* _Task directions_
Go through the lines below and tally those containing the string "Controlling". Respond with the number only.

* _Supplied records_

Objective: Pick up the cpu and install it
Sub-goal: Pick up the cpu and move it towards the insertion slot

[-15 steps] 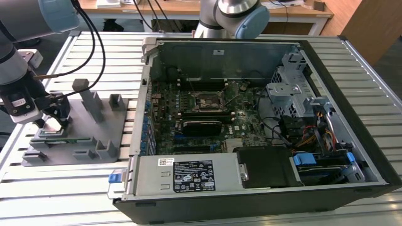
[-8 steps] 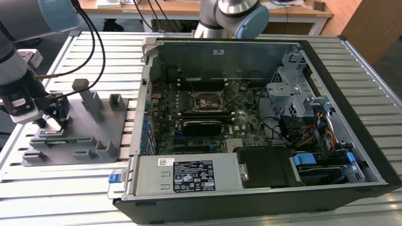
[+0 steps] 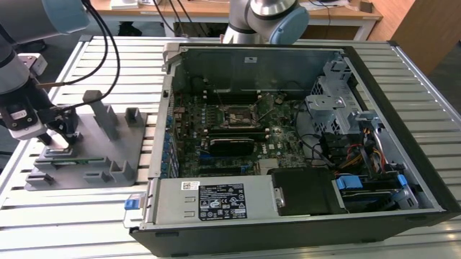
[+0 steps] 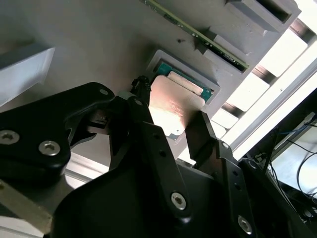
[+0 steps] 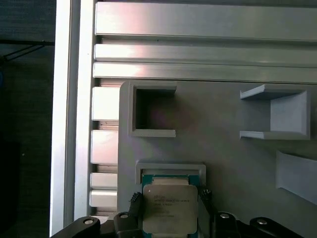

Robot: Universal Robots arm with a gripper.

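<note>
The cpu (image 5: 170, 210), a flat square chip with a shiny metal top, sits between my gripper's (image 5: 169, 198) two black fingers, which are shut on its opposite edges. In the second wrist view the cpu (image 4: 174, 110) appears slightly raised and offset over the green-lined square pocket (image 4: 190, 75) of the grey fixture plate (image 5: 223, 158). In the exterior view my gripper (image 3: 58, 141) hangs over the fixture plate (image 3: 90, 156) at the exterior view's left. The open computer case holds the motherboard, with its empty cpu socket (image 3: 236, 115) near the middle.
Upright posts (image 3: 101, 113) and open boxes (image 5: 153, 111) rise from the fixture plate around my gripper. A thin green board (image 4: 198, 33) lies in a slot beside the pocket. The computer case wall (image 3: 164, 108) stands right next to the plate. A second arm's base (image 3: 263, 19) is behind the case.
</note>
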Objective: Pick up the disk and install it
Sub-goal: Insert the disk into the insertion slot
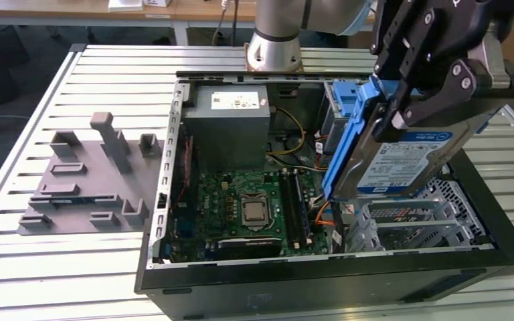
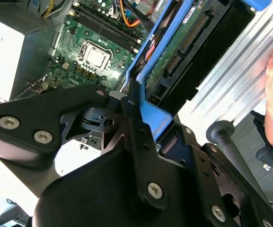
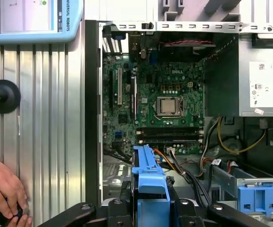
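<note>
The disk (image 1: pixel 398 160), a silver drive with a white-and-blue label in a blue bracket, hangs tilted on edge above the right side of the open computer case (image 1: pixel 328 281) in the exterior view. My gripper (image 1: pixel 420 110) is shut on its upper end. In the second wrist view the disk's green underside (image 2: pixel 174 53) shows beyond the black fingers (image 2: pixel 131 113). The first wrist view has its blue bracket (image 3: pixel 148 176) clamped in my gripper (image 3: pixel 150 204), over the case interior.
Inside the case lie the motherboard (image 1: pixel 248 207), a grey power-supply box (image 1: pixel 230 117), cables and a metal drive cage (image 1: pixel 417 224). Another blue bracket (image 3: pixel 261 198) sits in the bay. A grey fixture (image 1: pixel 88 180) lies on the slatted table. A person's hand (image 3: pixel 1 189) rests beside the case.
</note>
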Motion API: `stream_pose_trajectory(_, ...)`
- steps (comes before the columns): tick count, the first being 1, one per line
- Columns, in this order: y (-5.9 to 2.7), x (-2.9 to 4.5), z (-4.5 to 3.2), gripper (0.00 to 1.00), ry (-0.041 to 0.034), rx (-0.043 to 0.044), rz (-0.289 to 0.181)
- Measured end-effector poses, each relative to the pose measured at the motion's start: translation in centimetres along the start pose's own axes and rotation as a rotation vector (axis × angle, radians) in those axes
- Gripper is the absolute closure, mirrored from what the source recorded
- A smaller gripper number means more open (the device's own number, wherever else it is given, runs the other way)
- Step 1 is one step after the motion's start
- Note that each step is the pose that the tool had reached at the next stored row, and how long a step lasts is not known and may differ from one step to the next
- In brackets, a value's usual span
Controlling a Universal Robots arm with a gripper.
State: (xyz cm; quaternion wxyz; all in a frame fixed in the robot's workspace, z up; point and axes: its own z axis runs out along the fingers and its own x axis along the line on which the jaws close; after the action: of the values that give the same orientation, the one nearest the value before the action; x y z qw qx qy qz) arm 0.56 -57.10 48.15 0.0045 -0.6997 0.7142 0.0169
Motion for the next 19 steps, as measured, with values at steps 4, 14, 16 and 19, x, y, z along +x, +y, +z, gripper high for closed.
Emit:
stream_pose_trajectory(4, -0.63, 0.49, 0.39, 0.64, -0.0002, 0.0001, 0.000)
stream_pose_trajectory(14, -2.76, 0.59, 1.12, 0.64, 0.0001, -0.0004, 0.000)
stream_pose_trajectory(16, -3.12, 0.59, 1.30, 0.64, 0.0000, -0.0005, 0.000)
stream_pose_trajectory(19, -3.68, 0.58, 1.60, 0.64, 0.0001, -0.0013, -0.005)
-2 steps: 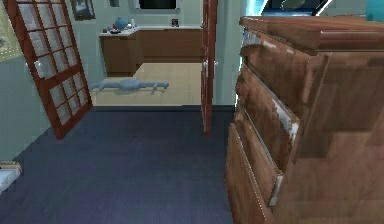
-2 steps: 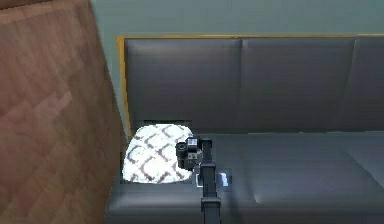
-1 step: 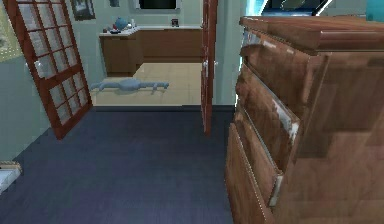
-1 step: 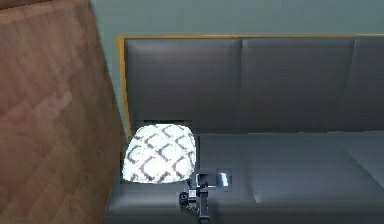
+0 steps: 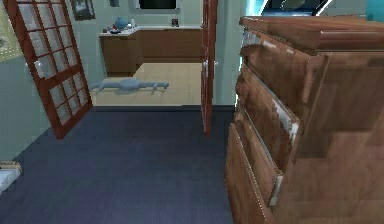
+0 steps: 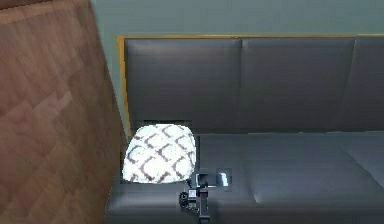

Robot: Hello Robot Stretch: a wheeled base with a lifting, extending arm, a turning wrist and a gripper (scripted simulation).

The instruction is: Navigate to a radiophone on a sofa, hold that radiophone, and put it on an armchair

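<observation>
Where the arm (image 6: 207,213) reaches: a dark sofa (image 6: 290,90)
Cushion (image 6: 160,152): white, patterned, on the sofa's seat
End effector (image 6: 186,198): near the sofa's cushion; cannot tell whether it holds anything

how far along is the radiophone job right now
Done: the drive, since the sofa lies right alongside. In hand: the pick-up, with the gripper out near the patterned cushion; I cannot tell whether it holds anything. Left: securing the radiophone, then carrying it to an armchair and setting it down.
</observation>
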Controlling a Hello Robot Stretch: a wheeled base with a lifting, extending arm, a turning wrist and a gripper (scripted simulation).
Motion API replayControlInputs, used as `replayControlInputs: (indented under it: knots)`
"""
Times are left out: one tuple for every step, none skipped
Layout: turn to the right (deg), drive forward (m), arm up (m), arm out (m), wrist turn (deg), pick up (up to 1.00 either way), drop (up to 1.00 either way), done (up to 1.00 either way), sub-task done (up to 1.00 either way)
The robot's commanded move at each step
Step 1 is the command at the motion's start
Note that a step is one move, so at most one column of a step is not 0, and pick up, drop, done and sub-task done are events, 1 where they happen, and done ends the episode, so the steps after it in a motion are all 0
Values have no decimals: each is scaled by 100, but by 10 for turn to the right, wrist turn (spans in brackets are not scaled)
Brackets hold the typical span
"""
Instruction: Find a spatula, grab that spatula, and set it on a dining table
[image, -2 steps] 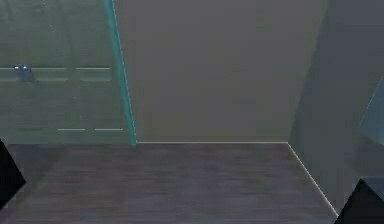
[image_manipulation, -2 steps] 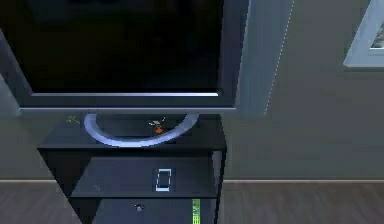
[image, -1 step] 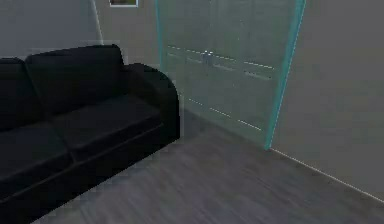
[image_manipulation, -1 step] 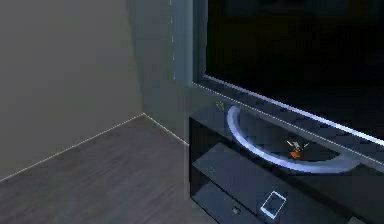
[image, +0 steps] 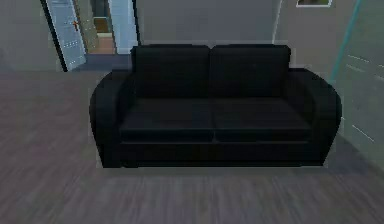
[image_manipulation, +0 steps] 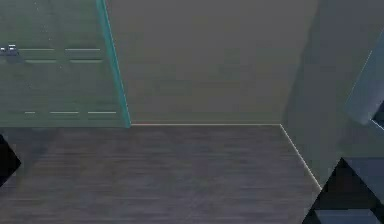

* _Response box_
2